# WORK REQUIRED
Transcribe the data exactly, pictures excluded.
START INFORMATION SHOWN
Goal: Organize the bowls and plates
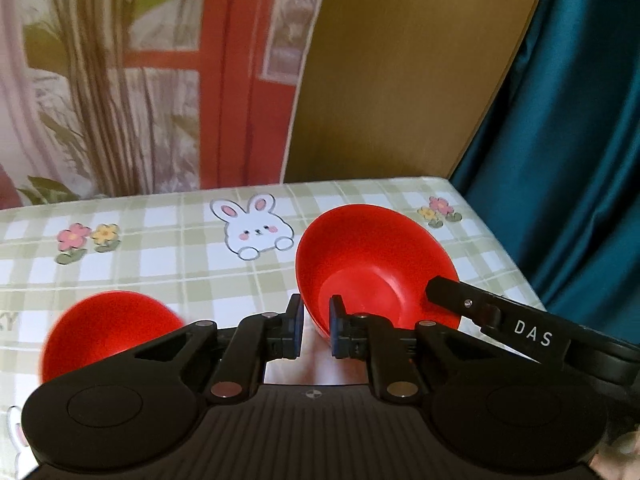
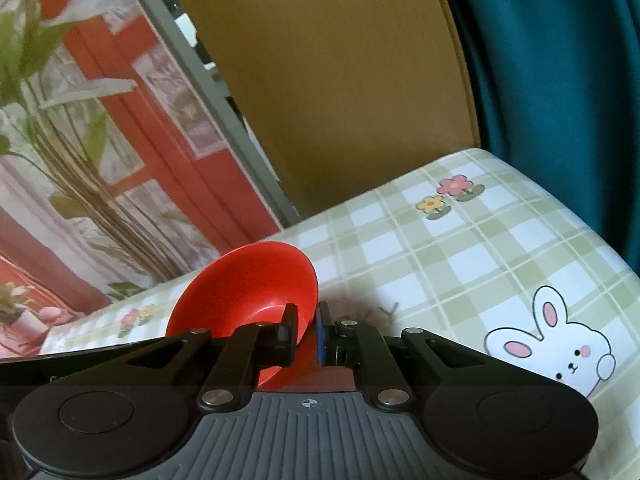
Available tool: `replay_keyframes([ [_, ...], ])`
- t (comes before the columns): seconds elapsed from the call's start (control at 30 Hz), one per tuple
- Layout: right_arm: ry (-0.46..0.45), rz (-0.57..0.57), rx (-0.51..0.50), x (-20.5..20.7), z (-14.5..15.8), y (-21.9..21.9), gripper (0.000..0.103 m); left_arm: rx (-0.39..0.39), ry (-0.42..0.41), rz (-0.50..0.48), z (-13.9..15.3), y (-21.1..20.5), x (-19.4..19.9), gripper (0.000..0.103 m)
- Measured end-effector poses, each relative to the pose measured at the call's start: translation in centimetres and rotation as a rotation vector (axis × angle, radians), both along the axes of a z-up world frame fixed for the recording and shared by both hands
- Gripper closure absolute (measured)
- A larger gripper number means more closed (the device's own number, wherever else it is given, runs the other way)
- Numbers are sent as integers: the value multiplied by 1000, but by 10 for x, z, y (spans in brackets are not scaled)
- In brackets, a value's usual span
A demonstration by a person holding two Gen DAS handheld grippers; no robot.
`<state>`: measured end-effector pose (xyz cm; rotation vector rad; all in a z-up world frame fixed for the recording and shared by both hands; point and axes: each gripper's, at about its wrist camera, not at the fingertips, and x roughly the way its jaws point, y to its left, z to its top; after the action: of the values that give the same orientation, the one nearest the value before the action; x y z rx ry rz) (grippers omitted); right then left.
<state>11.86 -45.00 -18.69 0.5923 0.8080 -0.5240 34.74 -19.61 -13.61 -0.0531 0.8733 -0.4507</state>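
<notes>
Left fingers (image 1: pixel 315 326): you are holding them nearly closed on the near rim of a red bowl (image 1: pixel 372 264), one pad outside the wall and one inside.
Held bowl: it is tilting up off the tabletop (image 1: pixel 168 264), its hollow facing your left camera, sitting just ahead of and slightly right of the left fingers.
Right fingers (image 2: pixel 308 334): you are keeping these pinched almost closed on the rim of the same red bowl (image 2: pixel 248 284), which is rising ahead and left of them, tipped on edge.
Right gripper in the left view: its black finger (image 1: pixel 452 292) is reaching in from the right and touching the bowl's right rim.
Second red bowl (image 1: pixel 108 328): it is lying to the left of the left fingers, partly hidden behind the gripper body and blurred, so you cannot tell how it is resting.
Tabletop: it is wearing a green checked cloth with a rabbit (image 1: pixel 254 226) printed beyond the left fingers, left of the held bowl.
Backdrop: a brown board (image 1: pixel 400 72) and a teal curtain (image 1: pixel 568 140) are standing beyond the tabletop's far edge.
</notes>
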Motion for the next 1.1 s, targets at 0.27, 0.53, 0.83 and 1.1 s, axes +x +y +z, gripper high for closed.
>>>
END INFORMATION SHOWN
# EXPECTED ANSWER
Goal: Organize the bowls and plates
Available tool: `replay_keyframes([ [_, ...], ])`
- t (comes before the columns): seconds elapsed from the call's start (control at 30 Hz), one per tuple
- Layout: right_arm: ry (-0.46..0.45), rz (-0.57..0.57), rx (-0.51..0.50), x (-20.5..20.7), z (-14.5..15.8), y (-21.9..21.9), gripper (0.000..0.103 m); left_arm: rx (-0.39..0.39), ry (-0.42..0.41), rz (-0.50..0.48), z (-13.9..15.3), y (-21.1..20.5), x (-19.4..19.9), gripper (0.000..0.103 m)
- Measured end-effector poses, each relative to the pose measured at the call's start: translation in centimetres and rotation as a rotation vector (axis × angle, radians), both along the axes of a z-up world frame fixed for the recording and shared by both hands
- Gripper closure absolute (measured)
- A larger gripper number means more closed (the device's own number, wherever else it is given, runs the other way)
- Numbers are sent as integers: the value multiplied by 1000, but by 10 for x, z, y (spans in brackets are not scaled)
- In brackets, a value's usual span
A demonstration by a person holding two Gen DAS handheld grippers; no robot.
`<state>`: measured end-effector pose (xyz cm; rotation vector rad; all in a z-up world frame fixed for the recording and shared by both hands; point and axes: each gripper's, at about its wrist camera, not at the fingertips, and x roughly the way its jaws point, y to its left, z to its top; after the action: of the values that give the same orientation, the one nearest the value before the action; x y z rx ry rz) (grippers omitted); right then left.
<state>11.86 -45.00 -18.69 0.5923 0.8080 -0.5240 34.74 -19.61 -13.61 -0.0531 0.8733 -0.4507</state>
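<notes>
Left fingers (image 1: pixel 315 326): you are holding them nearly closed on the near rim of a red bowl (image 1: pixel 372 264), one pad outside the wall and one inside.
Held bowl: it is tilting up off the tabletop (image 1: pixel 168 264), its hollow facing your left camera, sitting just ahead of and slightly right of the left fingers.
Right fingers (image 2: pixel 308 334): you are keeping these pinched almost closed on the rim of the same red bowl (image 2: pixel 248 284), which is rising ahead and left of them, tipped on edge.
Right gripper in the left view: its black finger (image 1: pixel 452 292) is reaching in from the right and touching the bowl's right rim.
Second red bowl (image 1: pixel 108 328): it is lying to the left of the left fingers, partly hidden behind the gripper body and blurred, so you cannot tell how it is resting.
Tabletop: it is wearing a green checked cloth with a rabbit (image 1: pixel 254 226) printed beyond the left fingers, left of the held bowl.
Backdrop: a brown board (image 1: pixel 400 72) and a teal curtain (image 1: pixel 568 140) are standing beyond the tabletop's far edge.
</notes>
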Motion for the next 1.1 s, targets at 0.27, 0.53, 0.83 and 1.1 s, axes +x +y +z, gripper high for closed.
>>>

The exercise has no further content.